US-East-1 is more than just a normal region. It also provides the backbone for other services, including those in other regions. Thus simply being in another region doesn’t protect you from the consistent us-east-1 shenanigans.

AWS doesn’t talk about that much publicly, but if you press them they will admit in private that there are some pretty nasty single points of failure in the design of AWS that can materialize if us-east-1 has an issue. Most people would say that means AWS isn’t truly multi-region in some areas.

Not entirely clear yet if those single points of failure were at play here, but risk mitigation isn’t as simple as just “don’t use us-east-1” or “deploy in multiple regions with load balancing failover.”

bravetraveler

Call me crazy, because it is, but perhaps it's their "Room 641a". The purpose of a system is what it does, etc.

They've been in the business of charging people for, and marketing, "Availability" for decades at this point. I worked for a competitor and made a better product: it could endure any zone failing.

voxadam

> perhaps it's their "Room 641a".

For the uninitiated: https://en.wikipedia.org/wiki/Room_641A

xbar

This set of facts comes to light every 3-5 years when US-East-1 has another failure. Clearly they could have architected their way out of this blast radius problem by now, but they do not.

Why would they keep a large set of centralized, core traffic services in Virginia for decades despite it being a bad design?

firesteelrain

It’s probably because there is a lot of tech debt plus look at where it is - Virgina. It shouldn’t take much of imagination to figure out why that is strategic

gchamonlive

Been a while since I last suffered from AWS arbitrary complexity, but afaik you can only associate certificates to cloudfront if they are generated in us-east-1, so it's undoubtedly a single point of failure for all CDN if this is still the case.

kokanee

I worked at AMZN for a bit and the complexity is not exactly arbitrary; it's political. Engineers and managers are highly incentivized to make technical decisions based on how they affect inter-team dependencies and the related corporate dynamics. It's all about review time.

sharpy

I have seen one promo docket get rejected for doing work that is not complex enough... I thought the problem was challenging, and the simple solution brilliant, but the tech assessor disagreed. I mean once you see there is a simple solution to a problem, it looks like the problem is simple...

helsinkiandrew

>US-East-1 is more than just a normal region. It also provides the backbone for other services, including those in other regions

I thought that if us-east-1 goes down you might not be able to administer (or bring up new services) in other zones, but if you have services running that can take over from us-east-1, you can maintain your app/website etc.
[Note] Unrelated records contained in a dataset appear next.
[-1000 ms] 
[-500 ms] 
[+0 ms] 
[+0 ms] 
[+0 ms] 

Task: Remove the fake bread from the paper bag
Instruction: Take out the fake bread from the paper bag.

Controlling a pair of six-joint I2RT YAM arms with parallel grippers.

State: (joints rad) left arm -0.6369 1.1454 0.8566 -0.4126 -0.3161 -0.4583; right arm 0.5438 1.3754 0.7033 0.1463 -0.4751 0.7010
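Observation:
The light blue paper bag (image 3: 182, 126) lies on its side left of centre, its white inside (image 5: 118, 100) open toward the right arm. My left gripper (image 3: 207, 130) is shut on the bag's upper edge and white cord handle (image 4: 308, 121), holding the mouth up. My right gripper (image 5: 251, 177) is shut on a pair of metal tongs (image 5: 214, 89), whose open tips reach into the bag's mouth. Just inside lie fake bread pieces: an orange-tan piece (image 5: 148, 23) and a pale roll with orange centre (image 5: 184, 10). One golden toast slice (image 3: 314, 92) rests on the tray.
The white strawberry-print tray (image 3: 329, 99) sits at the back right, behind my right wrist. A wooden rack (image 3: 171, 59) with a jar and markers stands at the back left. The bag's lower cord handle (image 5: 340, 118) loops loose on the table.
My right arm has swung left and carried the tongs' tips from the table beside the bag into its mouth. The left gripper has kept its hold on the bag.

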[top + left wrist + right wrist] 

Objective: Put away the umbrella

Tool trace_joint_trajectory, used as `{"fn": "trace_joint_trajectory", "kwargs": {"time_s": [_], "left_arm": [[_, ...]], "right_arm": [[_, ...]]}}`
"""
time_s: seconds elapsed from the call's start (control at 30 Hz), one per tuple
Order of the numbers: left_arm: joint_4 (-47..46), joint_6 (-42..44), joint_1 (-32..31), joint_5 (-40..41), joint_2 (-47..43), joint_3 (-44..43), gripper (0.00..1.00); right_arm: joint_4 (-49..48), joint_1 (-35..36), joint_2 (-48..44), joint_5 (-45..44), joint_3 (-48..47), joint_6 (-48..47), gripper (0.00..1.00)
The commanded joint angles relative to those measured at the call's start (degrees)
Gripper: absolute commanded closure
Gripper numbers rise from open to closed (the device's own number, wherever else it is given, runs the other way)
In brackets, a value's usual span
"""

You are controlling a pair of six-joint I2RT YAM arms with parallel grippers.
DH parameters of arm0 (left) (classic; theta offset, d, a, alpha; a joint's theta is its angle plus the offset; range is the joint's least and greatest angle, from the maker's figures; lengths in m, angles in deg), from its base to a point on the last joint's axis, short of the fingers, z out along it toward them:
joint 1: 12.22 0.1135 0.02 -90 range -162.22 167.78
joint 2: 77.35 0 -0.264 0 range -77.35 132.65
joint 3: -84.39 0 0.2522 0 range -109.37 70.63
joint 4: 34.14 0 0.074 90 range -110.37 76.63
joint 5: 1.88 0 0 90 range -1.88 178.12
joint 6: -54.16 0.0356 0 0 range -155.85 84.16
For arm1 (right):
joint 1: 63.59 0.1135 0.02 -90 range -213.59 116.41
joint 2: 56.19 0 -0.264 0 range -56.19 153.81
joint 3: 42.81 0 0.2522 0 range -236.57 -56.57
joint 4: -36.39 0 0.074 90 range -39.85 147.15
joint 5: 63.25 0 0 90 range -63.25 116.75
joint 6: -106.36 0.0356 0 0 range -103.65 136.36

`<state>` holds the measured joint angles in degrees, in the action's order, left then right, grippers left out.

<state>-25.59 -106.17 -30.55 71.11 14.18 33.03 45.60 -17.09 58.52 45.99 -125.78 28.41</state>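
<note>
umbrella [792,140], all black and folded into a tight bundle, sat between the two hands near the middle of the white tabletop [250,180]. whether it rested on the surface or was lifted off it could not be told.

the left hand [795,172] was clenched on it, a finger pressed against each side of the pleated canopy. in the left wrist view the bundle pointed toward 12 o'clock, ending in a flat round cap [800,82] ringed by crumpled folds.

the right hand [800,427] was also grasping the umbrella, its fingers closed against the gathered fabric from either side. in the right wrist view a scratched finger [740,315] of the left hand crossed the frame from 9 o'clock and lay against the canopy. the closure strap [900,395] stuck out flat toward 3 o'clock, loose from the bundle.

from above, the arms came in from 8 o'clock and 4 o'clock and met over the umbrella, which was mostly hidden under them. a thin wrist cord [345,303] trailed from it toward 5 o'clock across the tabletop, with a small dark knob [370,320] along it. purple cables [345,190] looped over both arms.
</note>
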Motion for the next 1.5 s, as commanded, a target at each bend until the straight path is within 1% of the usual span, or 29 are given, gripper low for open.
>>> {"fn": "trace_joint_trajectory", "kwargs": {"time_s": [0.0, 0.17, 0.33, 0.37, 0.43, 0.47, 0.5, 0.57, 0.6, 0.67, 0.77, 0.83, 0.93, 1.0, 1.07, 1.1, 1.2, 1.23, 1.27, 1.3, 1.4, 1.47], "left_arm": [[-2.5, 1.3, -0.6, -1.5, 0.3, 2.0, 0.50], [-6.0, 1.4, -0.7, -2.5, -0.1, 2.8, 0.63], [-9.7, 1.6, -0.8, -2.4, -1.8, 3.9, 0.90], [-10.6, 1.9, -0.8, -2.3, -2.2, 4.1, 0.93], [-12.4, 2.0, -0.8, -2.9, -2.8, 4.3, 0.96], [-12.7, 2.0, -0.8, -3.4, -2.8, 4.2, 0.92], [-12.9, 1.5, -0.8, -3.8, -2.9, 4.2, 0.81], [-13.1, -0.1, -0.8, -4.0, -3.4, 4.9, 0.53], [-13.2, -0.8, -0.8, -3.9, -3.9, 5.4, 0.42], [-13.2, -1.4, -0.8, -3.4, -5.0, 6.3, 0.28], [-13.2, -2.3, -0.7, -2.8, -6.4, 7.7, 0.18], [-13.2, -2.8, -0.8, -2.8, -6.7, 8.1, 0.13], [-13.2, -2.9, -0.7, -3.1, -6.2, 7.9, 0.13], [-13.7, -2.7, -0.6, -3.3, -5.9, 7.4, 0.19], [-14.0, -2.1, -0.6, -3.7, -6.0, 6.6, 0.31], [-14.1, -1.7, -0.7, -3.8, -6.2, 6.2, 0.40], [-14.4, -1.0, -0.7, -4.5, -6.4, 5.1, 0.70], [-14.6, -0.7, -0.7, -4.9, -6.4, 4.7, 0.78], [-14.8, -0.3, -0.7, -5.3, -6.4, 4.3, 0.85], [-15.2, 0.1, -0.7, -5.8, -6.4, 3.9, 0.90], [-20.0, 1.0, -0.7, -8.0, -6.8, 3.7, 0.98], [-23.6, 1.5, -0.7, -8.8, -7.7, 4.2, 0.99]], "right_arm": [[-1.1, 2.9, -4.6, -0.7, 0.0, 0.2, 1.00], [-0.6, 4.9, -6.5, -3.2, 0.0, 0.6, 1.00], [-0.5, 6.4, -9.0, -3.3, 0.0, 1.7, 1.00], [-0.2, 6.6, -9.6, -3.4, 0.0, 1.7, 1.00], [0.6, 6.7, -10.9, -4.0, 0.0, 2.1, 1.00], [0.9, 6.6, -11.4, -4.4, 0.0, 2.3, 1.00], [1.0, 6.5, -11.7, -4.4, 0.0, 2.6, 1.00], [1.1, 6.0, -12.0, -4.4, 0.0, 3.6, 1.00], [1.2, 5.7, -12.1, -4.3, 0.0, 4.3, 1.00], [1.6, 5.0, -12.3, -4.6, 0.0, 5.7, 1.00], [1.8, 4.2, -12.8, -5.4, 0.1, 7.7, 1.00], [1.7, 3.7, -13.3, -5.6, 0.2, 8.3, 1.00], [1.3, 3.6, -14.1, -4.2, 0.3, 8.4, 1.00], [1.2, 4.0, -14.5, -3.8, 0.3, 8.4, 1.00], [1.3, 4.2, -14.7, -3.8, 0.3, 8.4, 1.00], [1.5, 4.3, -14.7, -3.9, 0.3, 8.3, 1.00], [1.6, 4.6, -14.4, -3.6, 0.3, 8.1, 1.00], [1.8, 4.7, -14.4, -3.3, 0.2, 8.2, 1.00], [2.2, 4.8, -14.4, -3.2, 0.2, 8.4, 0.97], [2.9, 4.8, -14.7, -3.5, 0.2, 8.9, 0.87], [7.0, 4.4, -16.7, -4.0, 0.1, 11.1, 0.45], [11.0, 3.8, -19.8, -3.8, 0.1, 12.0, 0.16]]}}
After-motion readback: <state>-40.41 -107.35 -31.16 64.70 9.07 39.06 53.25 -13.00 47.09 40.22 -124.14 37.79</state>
I haven’t had to do this for several years but that was my experience a few years ago on an outage - obviously it depends on the services you’re using.

You can’t start cloning things to other zones after us-east-1 is down - you’ve left it too late

sgarland

It depends on the outage. There was one a year or two ago (I think? They run together) that impacted EC2 such that as long as you weren’t trying to scale, or issue any commands, your service would continue to operate. The EKS clusters at my job at the time kept chugging along, but had Karptenter tried to schedule more nodes, we’d have had a bad time.

bpicolo

Static stability is a very valuable infra attribute. You should definitely consider how statically stable your services are in architecting them

cmiles8

Well that sounds like exactly the sort of thing that shouldn’t happen when there’s an issue given the usual response is to spin things up elsewhere, especially on lower priority services where instant failover isn’t needed.

api

My contention for a long time has been that cloud is full of single points of failure (and nightmarish security hazards) that are just hidden from the customer.

"We can't run things on just a box! That's a single point of failure. We're moving to cloud!"

The difference is that when the cloud goes down you can shift the blame to them, not you, and fixing it is their problem.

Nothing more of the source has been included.